21.3.13

Hace casi dos meses, estábamos uno frente al otro, los ojos fijos, las manos enredadas, las piernas cruzadas. Estábamos juntos en la misma cama y habíamos dejado que el amor se apodere de nuestros cuerpos y que el sudor marque el camino de las yemas de nuestros dedos. 
Hace casi sesenta días, hiciste el desayuno, dibujaste una flor en mi servilleta y lo llevaste a la cama. Pasaste los dedos por mi cabello negro, enredado y susurraste en francés una canción que me despertó. Sonreí avergonzada y tu torso desnudo brillaba al borde de la ventana, por donde entraba el sol a fuego vivo.

Tostadas y jugo, café, cigarrillos. Parecíamos salidos de una historia de amor americana, nada más lejos de nuestra verdad.
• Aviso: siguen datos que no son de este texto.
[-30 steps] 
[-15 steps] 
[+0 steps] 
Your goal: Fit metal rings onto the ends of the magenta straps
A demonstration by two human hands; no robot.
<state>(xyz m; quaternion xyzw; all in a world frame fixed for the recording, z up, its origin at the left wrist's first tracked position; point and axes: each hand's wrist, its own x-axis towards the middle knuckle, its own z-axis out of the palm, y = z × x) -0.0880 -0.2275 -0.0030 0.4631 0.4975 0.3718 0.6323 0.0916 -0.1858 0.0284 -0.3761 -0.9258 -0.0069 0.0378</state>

Estaba acompañada por tu mirada, me perdía en la senda marrón oscura que marcaban tus ojos y siempre estabas del lado del sol, como para perturbarme más. 

Los cigarrillos parecían nubes en tu boca, el humo formaba imágenes maravillosas en las que quería hacer estos cuentos para que no acaben nunca, pero era solo humo, era solo un día entre tantos, hace casi sesenta días hicimos el amor y desde ahí te extraño.

Pasamos el día en casa y por la noche salimos a recorrer la avenida. "Ten sexo cuando quieras, pero haz el amor en verano" dijiste, y yo sonreí porque el calor era infernal y tú te irías en unas horas y después de hacer el amor, las partidas no duelen, desgarran.

Hace casi dos meses estuviste en esta cama, fumaste al borde de la ventana grande del cuarto, de cara al sol, hiciste el desayuno desordenado y veloz, me despertaste con una canción en francés, pasando tus dedos por mi cabello y dejamos que el amor nos golpee el cuerpo hasta llorar, hasta sudar.